Sometimes you can be so busy just getting on with life that you don’t give yourself a moment to pause, take stock, and appreciate how good some things are.
For those of us who care about Norwich City, now is the time to make that moment. Now is the time to savour and relish this extraordinary season and the utterly remarkable achievements of the team we support.
As the long, impressive run has continued, there have been so many last-gasp triumphs and narrow victories that there has been a sense, at times, that Norwich have been lucky or do not deserve their exalted position in the division.
That guilty belief, along with the natural caution and pessimism of many of us, has stopped a proper appraisal of just what has been going on.
But look at the facts. After taking ten points from the first nine games of the season, City have harvested a truly astonishing 65 from the subsequent 26.
That is an average of 2.5 points a game, and that is more than a geeky stat. It is a valid measure of excellence.
An average of two points a game is normally regarded as promotion form. When Nigel Worthington’s City won the Football League in 2002-04, they averaged 2.04 points a game.
The buffoon sitting next to my brother-in-law in the Jarrold Stand for the Southampton defeat could not have been more wrong. When City conceded their second goal, he stomped off into the night complaining loudly: “They are so inconsistent!”

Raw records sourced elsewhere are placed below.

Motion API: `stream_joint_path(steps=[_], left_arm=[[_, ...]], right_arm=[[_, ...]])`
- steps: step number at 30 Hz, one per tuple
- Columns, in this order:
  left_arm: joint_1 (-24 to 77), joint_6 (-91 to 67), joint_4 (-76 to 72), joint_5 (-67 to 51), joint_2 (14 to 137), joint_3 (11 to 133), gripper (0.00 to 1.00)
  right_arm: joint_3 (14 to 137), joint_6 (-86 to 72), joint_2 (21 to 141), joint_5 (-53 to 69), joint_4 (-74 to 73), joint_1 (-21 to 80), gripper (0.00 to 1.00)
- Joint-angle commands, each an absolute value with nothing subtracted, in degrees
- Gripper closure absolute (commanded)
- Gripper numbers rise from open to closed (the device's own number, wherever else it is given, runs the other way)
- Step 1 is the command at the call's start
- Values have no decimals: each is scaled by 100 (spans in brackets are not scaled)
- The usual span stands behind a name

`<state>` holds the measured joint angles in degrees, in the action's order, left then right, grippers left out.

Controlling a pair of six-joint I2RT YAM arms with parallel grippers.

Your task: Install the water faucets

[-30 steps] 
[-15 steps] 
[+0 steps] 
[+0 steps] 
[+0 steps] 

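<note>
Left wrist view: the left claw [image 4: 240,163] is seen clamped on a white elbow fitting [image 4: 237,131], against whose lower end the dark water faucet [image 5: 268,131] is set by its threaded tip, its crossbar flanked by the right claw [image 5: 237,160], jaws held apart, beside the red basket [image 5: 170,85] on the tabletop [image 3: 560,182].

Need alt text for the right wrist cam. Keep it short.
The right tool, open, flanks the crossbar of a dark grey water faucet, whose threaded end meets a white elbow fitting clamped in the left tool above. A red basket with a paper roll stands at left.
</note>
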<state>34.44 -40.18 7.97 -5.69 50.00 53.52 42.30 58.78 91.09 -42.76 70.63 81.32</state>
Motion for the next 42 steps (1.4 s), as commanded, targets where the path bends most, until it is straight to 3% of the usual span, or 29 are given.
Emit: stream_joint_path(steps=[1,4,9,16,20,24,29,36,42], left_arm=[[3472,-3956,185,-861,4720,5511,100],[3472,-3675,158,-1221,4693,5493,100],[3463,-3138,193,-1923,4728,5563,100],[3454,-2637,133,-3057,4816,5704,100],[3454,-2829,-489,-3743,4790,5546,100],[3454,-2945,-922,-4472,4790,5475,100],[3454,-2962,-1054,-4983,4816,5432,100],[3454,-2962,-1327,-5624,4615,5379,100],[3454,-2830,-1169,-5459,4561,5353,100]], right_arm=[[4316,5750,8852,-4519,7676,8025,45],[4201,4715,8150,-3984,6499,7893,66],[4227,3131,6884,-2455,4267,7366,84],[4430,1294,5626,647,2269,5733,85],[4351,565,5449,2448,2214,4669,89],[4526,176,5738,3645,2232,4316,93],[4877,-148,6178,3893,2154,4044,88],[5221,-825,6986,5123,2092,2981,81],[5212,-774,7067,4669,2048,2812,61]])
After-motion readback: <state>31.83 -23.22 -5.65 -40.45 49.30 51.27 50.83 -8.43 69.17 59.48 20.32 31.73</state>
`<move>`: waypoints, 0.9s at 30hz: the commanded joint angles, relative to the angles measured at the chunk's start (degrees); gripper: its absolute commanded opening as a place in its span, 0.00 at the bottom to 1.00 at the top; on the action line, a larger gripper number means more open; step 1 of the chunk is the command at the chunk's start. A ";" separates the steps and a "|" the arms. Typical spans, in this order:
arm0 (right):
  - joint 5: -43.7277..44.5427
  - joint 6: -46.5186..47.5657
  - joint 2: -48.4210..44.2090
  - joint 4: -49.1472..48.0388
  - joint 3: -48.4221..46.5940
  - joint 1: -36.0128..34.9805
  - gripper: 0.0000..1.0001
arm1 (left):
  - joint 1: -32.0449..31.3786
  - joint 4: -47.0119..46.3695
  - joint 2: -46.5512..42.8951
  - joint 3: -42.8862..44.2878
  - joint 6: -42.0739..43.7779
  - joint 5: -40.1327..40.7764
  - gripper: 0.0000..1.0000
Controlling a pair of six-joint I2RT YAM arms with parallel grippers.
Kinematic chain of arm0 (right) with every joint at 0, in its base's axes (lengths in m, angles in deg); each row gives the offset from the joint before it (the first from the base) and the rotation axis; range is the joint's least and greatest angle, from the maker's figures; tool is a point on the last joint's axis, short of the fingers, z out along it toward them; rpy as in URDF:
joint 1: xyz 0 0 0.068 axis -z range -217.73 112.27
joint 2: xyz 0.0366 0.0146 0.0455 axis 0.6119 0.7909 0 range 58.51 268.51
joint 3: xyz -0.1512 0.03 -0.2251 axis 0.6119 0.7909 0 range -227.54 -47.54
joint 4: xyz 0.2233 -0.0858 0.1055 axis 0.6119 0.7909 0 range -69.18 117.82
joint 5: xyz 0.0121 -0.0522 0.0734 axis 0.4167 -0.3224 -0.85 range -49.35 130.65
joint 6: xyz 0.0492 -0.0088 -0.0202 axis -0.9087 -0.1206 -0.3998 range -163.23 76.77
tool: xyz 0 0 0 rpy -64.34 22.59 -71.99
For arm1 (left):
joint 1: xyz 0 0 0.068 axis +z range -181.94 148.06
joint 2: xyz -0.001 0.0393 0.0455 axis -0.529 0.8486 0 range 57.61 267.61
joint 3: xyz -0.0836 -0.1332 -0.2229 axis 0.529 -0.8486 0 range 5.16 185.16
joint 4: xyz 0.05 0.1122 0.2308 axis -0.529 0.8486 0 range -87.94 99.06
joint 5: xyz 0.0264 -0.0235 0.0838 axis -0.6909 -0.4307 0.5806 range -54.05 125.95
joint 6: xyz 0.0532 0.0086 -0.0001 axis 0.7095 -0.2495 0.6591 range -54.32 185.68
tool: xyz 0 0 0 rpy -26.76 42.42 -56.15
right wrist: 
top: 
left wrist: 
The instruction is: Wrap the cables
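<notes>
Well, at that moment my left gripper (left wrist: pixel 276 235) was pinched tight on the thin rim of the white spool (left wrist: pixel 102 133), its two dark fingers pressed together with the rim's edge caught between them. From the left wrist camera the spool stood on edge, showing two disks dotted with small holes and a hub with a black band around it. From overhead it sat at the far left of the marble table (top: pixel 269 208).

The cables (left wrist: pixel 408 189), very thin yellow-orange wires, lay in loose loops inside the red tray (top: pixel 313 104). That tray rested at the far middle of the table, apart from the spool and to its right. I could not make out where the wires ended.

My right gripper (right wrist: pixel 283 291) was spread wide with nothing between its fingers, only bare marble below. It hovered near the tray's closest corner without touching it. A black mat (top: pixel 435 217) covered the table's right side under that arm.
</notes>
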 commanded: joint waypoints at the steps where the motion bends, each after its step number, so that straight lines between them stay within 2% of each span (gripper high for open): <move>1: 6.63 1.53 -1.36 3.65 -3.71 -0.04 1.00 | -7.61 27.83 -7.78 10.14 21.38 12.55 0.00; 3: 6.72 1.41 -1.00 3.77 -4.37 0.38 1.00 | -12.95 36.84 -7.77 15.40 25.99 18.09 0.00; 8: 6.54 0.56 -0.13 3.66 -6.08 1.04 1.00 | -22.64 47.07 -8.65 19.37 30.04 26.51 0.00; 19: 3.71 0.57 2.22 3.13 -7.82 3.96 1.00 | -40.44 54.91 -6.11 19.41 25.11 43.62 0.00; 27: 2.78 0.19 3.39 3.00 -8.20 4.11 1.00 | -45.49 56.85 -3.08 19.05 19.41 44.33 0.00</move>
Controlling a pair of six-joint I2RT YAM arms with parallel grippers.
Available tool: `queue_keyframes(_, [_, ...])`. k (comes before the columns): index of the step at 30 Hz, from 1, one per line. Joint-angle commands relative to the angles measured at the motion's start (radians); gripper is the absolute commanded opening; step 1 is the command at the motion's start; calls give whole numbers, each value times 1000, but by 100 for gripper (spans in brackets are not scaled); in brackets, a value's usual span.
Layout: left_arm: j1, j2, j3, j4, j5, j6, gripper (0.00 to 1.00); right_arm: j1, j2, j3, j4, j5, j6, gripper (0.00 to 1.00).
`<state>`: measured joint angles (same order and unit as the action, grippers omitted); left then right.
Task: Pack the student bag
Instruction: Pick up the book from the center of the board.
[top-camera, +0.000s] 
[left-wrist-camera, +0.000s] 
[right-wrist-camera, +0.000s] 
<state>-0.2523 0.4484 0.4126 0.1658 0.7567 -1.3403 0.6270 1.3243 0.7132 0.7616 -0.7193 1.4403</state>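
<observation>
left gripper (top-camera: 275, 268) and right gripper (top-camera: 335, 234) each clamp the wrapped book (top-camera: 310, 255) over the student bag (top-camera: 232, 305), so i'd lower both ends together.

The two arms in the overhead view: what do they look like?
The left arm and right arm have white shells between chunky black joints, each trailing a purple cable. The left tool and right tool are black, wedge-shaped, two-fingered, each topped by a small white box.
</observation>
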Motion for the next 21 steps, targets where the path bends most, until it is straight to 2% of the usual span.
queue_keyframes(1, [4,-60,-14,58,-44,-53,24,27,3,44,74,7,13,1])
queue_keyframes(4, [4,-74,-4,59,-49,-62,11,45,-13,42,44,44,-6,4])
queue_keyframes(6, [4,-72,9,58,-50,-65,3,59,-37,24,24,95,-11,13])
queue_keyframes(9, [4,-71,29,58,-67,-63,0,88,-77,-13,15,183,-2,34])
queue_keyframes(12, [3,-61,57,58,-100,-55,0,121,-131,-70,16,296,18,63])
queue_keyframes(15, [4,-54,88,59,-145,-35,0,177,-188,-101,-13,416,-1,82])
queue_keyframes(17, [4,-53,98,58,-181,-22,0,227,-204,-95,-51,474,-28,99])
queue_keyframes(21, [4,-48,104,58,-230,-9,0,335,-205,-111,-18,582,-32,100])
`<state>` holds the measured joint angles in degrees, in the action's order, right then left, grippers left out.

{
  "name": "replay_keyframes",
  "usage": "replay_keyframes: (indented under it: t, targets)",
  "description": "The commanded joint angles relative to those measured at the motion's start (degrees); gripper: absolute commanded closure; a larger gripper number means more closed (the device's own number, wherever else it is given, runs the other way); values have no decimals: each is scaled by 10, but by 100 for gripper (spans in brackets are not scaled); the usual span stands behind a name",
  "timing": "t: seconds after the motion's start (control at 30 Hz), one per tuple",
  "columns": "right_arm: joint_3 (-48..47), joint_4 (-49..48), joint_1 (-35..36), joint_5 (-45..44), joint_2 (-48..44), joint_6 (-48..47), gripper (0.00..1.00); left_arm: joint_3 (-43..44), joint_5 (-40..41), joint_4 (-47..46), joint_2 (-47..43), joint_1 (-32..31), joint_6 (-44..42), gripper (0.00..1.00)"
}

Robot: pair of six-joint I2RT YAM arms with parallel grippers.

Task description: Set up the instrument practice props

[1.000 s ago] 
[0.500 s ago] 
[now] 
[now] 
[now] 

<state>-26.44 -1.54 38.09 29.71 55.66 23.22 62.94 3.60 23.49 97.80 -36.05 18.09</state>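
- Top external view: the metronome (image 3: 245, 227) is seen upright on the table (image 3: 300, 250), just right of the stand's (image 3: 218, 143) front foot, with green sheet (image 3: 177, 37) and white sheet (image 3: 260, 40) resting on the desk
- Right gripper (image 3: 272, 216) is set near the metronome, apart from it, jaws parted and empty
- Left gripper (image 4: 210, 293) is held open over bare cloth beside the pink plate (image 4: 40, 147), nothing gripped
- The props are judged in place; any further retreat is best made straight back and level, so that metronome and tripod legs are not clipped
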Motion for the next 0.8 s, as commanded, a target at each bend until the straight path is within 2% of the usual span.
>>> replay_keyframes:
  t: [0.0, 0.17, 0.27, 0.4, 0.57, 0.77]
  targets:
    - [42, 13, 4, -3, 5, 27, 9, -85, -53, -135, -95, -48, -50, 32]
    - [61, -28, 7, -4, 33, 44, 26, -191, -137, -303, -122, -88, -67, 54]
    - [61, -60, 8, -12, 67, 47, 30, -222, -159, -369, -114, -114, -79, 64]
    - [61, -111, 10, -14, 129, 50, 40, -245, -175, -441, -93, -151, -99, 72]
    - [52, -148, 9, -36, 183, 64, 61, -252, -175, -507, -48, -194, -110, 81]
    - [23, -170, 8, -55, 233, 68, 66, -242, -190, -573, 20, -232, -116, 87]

Inconsistent? Only a handful of teams have ever managed to be as consistently successful as Norwich have been in the last six months.
Are they perfect? Of course not. Would some of this season’s heroes find the going tough in the Championship? Undoubtedly. But if you cannot understand how well Norwich have done and enjoy it, then you need to give up watching sport completely.
And all those late goals? There have been far too many for them to be a co-incidence and so, instead of being an indication that City have been fortunate, they are incontrovertible proof of both an unquenchable desire and of the quality to succeed.
For me, that resolute durability was epitomised by a couple of away draws: at Southampton in November and at Yeovil the following month.
At St Mary’s, Wes Hoolahan had equalised Adam Lallana’s early goal and City were playing well. Then David Connolly spanked in a long-range thunderbolt. There were only 25 minutes left and some of us thought: “Fair enough. City have been beaten by a decent side and a spectacular goal”.
That is not how Paul Lambert thinks, and so it is not how his team thinks. After 72 minutes he made a double substitution – sending on Cody McDonald as an out-and-out striker in place of Hoolahan, who had been playing as a provider, and Stephen Hughes for the tiring Simon Lappin. It was a statement of intent. Three minutes later Hughes plundered an equaliser.
At Huish Park, Jonathan Obika headed Yeovil into a 3-2 lead in the second minute of time added on. Cue abject misery on the packed away terrace. Cue urgent gesturing from Lambert as, again, he simply refused to accept defeat.
And so, in the 94th minute, the mighty Doc grabbed his second goal of the game and City had seized a draw. Arithmetically, City were only a point better off after each of those spirited finishes. But psychologically those points were immense.
When Ken Brown’s team won the Milk Cup in 1985, I had no sense that I was witnessing a watershed moment in Norwich City history. I did disgrace myself at Wembley, mind. I was working for The Sun. The Press Box at the old stadium was close to the roof on the Royal Box side and stretched from level with one penalty area to level with the other.
I contradicted the accepted media etiquette by running along behind the seats and repeatedly jumping up to punch the air, as if it had been me, rather than Asa Hartford, who had scored the only goal.
But nobody present knew how the football landscape was about to change in the coming decades. Back then it was perfectly possible for a relatively small provincial club like Norwich to win any of the major trophies.
So, although Norwich only won three more games all season and were relegated from the top division, they bounced straight back as champions of the old second division and there was no hint that a quarter of a century would pass without City winning another Cup.
In November 1992, when I drove my young family home from a fabulous Premiership 3-2 win at Villa Park and we sang “We are top of the League” for a couple of hours, I did understand that what was happening at Norwich was something special and probably transient.
The following season, as my sons fell asleep on the trip home to Hertfordshire from watching the second leg of that epic triumph over Bayern Munich, I did acknowledge that “this is as good as it gets”.
And in May 2004, when I was on my own in my car, driving around Sunderland with my scarf out of the window and hooting my horn like a mad man, I was utterly certain that securing the Football League Championship that night had been an event to lock away in the memory and hold dear.
And now, I have the same feeling. This has been an awesome season. Awesome.